Un hecho al que sus compañeros de profesión restan trascendencia. Jueces que ejercen en la capital vizcaína subrayan que la «independencia» y «profesionalidad» de los tres magistrados quedará por encima de todas estas cuestiones y que, ante todo, prevalecerá «el análisis de unos hechos». «Deben escuchar a las partes y determinar si los hechos que les ponen encima de la mesa son, a su forma de ver, constitutivos o no de un delito», sostienen en el Tribunal Superior.
Y en este sentido, destacan el 'pedigrí' de Díaz de Rábago y sus dos colegas de sala. La experiencia en los juzgados del presidente de lo Social arranca en la década de los sesenta, cuando ejercía como abogado laboralista. Su acceso a la carrera judicial se produjo años más tarde, a través del conocido como 'tercer turno', el reservado para juristas de reconocido prestigio. Al Superior vasco accedió en 1996 y en sus dos primeros años destacó por poner fin a los retrasos que históricamente acumulaba la Sala. Además de su capacidad de trabajo, en medios jurídicos siempre se ha destacado su «competencia» como jurista, su carácter accesible y su ecuanimidad.
Quienes le buscan algún defecto aluden a su facilidad para pronunciarse en cuestiones comprometidas que trascienden de lo jurídico. Vinculado a la asociación de corte progresista Jueces para la Democracia, no dudó en criticar la Ley de Partidos e incluso respaldó iniciativas de Elkarri para favorecer una mesa de partidos entre todas las formaciones políticas vascas, incluida la izquierda abertzale, para poner fin a la violencia terrorista.
Pleitos sobre el Athletic
No menos extenso es el currículum de sus dos compañeros en el tribunal enjuiciador. Antón Subinas, que será el ponente de la sentencia, ha sido letrado en el Consejo vasco de Relaciones Laborales y es bien conocido entre los abogados de la capital vizcaína. No en vano, en la toma de posesión de su cargo en el TSJPV, en 2006, estuvo apadrinado por el letrado Carlos Suárez, ex decano del Colegio de Abogados de Vizcaya, con el que había compartido despacho desde 1990.
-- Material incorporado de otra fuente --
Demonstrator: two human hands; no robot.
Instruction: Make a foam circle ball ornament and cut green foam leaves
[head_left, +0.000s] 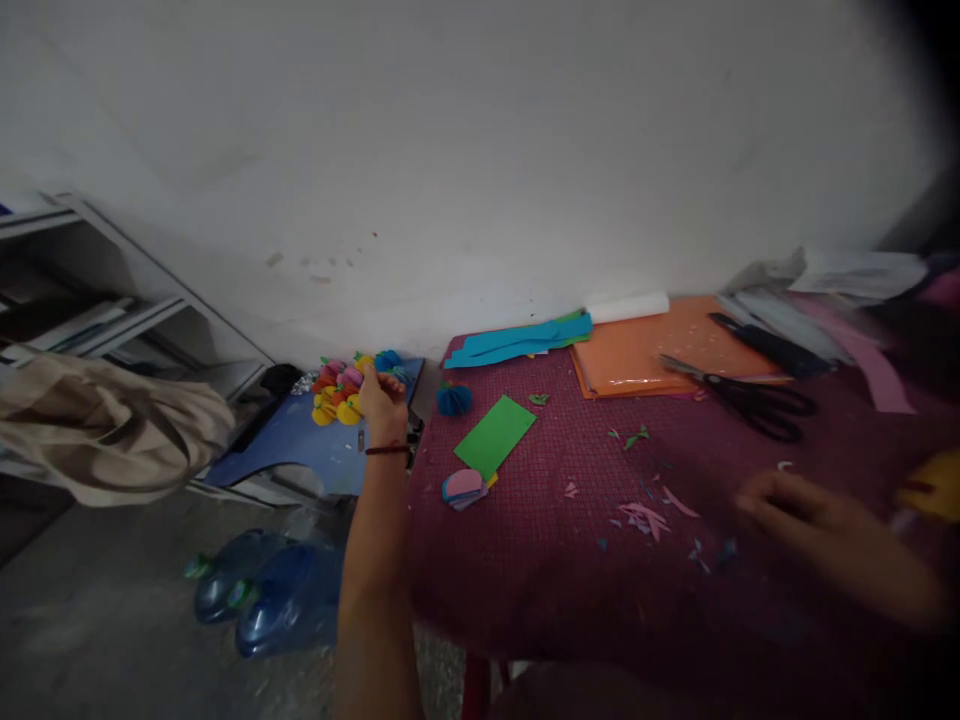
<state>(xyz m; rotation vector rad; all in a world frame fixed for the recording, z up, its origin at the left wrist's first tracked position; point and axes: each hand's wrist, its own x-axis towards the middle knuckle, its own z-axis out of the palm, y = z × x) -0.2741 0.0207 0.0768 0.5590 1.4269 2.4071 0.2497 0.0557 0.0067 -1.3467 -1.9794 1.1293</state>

Benito-Butrón, por su parte, natural de Barakaldo de 45 años y padre de tres hijos, se dio a conocer para la opinión pública hace apenas un par de años, a raíz de un caso vinculado con lo deportivo. Por turno, le toco juzgar la denuncia de la Real Sociedad contra el Athletic por el fichaje del jugador Iban Zubiaurre. El magistrado pidió entonces que se le apartara de la causa por ser socio del club rojiblanco y temer que, de avalar un pronunciamiento condenatorio, los abogados del club donostiarra alegaran un defecto de forma. Las casualidades hicieron que este mismo juez se topara meses después con otro litigio protagonizado por el Athletic: el que enfrentó a la directiva del actual presidente Fernando García Macua y el ex delegado del primer equipo rojiblanco Txato Núñez, que reclamaba una indemnización. Tampoco en ese caso se libró de dictar sentencia.